In BC, they will speak in six cities and First Nations territories. In addition to Vancouver, they will speak in Squamish (Vancouver region), Victoria, Nanaimo, Kamloops (Neskonlith First Nation), and Moricetown (Wet'suwet'en First Nation, in north central BC).

On February 1, they joined the anti-fracking, Unist'ot'en Camp in Wet'suwet'en territory for three days. The camp was established last year to act as a spiritual and physical barrier to the proposed Northern Gateway tar sands pipeline and multiple, proposed gas fracking pipelines that would converge on the northern coast of BC

The speaking tour is organized by a broad range of Aboriginal and non-Aboriginal groups, including No One Is Illegal and the Native Youth Movement.

The struggle in New Brunswick

Patles and Stevens were among the many people across New Brunswick and the Maritime provinces who joined the Mi’kmaq of Elsipogtog and other residents of Kent County in southeast New Brunswick to take a stand against exploratory seismic testing by the Texas firm SWN Resources during the spring and summer of 2013. The company had moved into the region with exploratory work for the first time.

Several years earlier, the anti-fracking movement arose after SWN and other fracking companies began to obtain rights to conduct seismic testing and drill on 1.4 million hectares of land in the province.

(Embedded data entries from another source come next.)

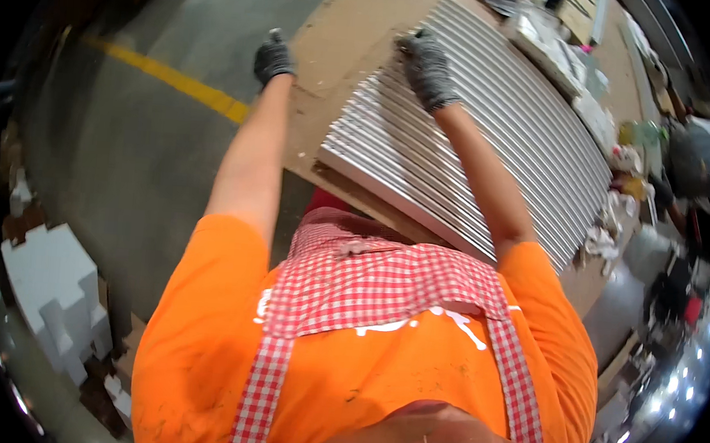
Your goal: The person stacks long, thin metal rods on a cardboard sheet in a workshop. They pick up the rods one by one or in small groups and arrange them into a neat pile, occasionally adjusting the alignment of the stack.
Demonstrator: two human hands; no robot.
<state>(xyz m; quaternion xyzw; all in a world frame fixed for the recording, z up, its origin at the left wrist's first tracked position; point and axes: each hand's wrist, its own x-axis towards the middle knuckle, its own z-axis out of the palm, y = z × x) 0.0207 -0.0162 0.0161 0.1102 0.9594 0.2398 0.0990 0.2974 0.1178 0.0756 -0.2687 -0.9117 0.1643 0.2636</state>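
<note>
A long white ribbed panel (492,140) lies flat on a cardboard-covered workbench (343,40). My right hand (426,64), in a dark grey glove, presses on the panel's near left corner area, fingers curled over a small object at the panel's edge that I cannot make out. Gloved as well, my left hand (273,58) is closed around something small at the bench's left edge, beside the panel. I wear an orange shirt and a red-checked apron.
A grey concrete floor with a yellow line (175,81) runs on the left. White foam blocks (58,291) sit at the lower left. Clutter, rags and bottles (631,158) crowd the bench's right side, and another person's dark form is at the far right.
</note>
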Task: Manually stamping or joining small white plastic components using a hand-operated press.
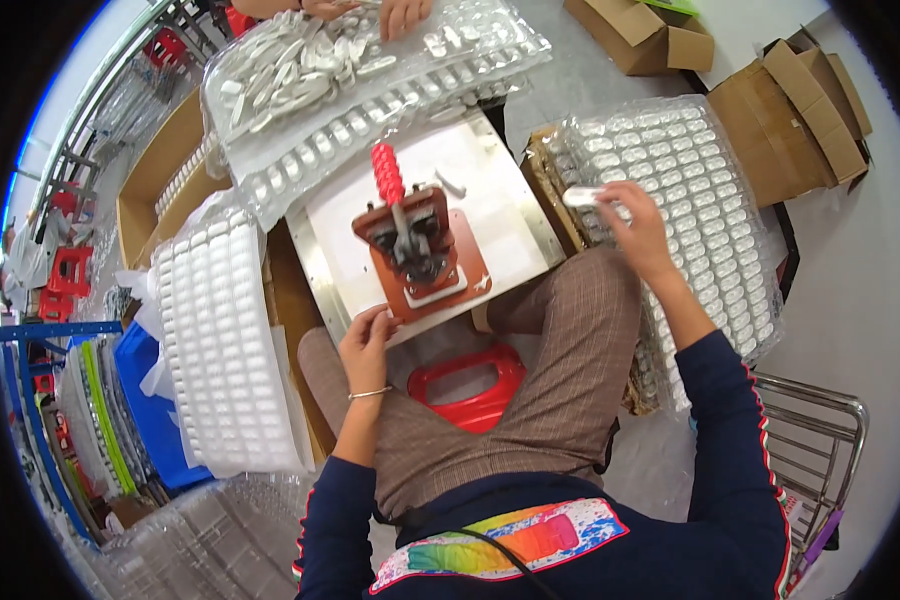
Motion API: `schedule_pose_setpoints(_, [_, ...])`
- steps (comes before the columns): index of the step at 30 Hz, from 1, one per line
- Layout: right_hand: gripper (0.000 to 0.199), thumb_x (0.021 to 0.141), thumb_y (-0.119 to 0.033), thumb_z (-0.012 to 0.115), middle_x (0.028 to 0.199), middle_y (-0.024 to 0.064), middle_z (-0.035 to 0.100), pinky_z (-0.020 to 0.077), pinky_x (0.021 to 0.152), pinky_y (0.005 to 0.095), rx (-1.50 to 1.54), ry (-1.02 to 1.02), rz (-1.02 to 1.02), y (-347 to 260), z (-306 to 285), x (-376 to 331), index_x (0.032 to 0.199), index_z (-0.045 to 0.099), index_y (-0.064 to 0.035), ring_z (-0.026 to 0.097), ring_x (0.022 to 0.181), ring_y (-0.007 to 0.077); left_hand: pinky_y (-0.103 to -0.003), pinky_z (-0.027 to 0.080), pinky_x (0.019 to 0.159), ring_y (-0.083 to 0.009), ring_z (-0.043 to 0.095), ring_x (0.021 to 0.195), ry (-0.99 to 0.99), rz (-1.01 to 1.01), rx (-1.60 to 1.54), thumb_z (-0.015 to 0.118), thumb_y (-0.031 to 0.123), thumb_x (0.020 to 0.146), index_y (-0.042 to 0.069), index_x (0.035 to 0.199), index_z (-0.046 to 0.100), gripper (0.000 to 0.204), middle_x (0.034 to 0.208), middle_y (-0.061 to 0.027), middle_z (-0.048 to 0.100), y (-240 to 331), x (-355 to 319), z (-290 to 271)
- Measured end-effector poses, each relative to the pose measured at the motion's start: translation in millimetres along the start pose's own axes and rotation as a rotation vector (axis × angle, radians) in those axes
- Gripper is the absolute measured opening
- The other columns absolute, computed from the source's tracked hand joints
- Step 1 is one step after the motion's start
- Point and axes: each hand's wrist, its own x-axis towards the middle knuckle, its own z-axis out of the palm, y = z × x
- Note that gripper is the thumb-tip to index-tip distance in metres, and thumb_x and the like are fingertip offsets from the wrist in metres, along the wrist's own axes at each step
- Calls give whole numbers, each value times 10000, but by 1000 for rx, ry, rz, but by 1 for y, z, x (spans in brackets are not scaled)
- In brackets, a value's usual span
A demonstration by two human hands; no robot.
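Note:
A small white oval plastic part (pixel 582 197) is pinched in my right hand (pixel 638 228), raised over the near edge of a clear tray (pixel 705 200) with many pockets of white parts. My left hand (pixel 367 342) is at the front left corner of the hand press (pixel 415 240), fingertips drawn together by its base plate; whether they hold anything is hidden. The press has a red ribbed handle (pixel 387 172) standing up and a reddish-brown metal body. It stands on a white board (pixel 335 225) with metal edges. Behind the press, a thin white piece (pixel 450 183) lies on the board.
Across from me, another person's hands (pixel 405 15) touch a clear tray heaped with loose white parts (pixel 300 65). Stacked white trays (pixel 220 350) stand at my left, beside a blue bin (pixel 150 400). Cardboard boxes (pixel 785 130) are at far right. A red stool (pixel 480 405) shows between my legs.

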Motion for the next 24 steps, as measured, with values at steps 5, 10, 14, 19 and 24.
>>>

That’s one seventh the territory of New Brunswick, with about one third of the population (map here). Other companies conducting exploration are Corridor Resources, Contact Exploration, Windsor Energy and Geokinetics Exploration. SWN’s rights cover 1.1 million hectares.

SWN says it will begin production by 2016 if it finds enough gas. But its first year of exploration in 2011was delayed then halted by protest actions. The following year, changes to regulations by the government, again responding to protests, left the company too late in the testing season to submit its permit applications.

In 2013, protests beginning in June saw the RCMP (contracted in New Brunswick to act as the provincial police) mobilize to protect the company’s activities. Police arrested several dozen people at that time (see video of one day of arrests, here). But protest actions continued to slow down or even halt work, including closing off access to equipment.

On October 17, the RCMP staged a major assault on the protest camp against SWN near the town of Rexton, Kent County. Armed with a court injunction, dozens of officers, including tactical squads armed with automatic weapons, staged a violent raid, assaulting many people and arresting 40.

Coady Stevens was one of those arrested. His talk in Vancouver on Jan. 24 described the harsh prison conditions to which he and others were subjected, including being placed in solidarity confinement for three weeks. During that time, he was refused the right to communicate with family and was subjected to strip searching every few days.